▶ _Task item_
Repeat exactly the lines of the entries below from the one with "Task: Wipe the" through the one with "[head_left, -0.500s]", both ends included, and nothing else.
===== Supplied records
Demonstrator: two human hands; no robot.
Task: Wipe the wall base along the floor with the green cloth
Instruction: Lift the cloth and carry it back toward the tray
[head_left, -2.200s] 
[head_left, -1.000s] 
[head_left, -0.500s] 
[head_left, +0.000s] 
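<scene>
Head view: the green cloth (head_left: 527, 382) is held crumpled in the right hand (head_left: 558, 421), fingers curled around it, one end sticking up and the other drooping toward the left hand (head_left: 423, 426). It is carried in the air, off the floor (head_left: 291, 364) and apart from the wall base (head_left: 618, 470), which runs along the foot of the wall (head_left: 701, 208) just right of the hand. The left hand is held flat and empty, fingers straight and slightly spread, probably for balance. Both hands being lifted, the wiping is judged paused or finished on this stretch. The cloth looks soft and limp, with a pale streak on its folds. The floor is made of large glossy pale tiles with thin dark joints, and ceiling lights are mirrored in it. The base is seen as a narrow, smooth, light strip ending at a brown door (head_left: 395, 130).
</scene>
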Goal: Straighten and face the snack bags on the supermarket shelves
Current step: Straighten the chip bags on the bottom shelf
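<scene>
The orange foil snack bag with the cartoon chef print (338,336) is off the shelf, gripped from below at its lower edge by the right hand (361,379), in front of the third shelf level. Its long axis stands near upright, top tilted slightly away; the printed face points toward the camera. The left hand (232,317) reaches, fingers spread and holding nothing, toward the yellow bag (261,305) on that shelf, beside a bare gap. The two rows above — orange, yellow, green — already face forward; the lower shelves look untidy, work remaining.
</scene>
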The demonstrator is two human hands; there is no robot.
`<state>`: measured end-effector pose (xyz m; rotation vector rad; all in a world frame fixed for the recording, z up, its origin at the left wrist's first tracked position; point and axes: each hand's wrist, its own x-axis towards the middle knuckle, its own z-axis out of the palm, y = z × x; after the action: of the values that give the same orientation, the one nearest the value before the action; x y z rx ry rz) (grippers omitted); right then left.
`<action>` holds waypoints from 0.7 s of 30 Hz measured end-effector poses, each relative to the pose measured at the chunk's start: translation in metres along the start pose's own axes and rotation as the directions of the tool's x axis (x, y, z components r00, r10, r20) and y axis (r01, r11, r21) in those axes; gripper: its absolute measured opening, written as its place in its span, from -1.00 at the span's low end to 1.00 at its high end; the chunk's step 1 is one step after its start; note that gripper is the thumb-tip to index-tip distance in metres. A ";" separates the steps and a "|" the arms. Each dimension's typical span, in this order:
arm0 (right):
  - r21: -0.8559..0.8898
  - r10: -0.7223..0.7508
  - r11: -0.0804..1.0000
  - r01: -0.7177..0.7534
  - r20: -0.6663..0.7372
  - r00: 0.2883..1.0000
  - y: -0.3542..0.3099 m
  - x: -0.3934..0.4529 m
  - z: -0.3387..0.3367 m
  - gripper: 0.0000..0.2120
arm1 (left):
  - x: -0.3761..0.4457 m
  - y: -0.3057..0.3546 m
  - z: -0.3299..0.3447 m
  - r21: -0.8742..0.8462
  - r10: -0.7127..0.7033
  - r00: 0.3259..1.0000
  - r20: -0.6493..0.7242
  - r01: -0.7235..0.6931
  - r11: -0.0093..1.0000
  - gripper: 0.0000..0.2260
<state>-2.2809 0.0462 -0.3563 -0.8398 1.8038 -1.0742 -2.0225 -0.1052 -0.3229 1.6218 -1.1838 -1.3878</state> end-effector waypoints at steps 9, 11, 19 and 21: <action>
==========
▶ _Solution to the exercise_
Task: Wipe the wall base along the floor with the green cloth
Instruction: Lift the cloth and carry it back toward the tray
[head_left, -2.200s] 
[head_left, -1.000s] 
[head_left, -0.500s] 

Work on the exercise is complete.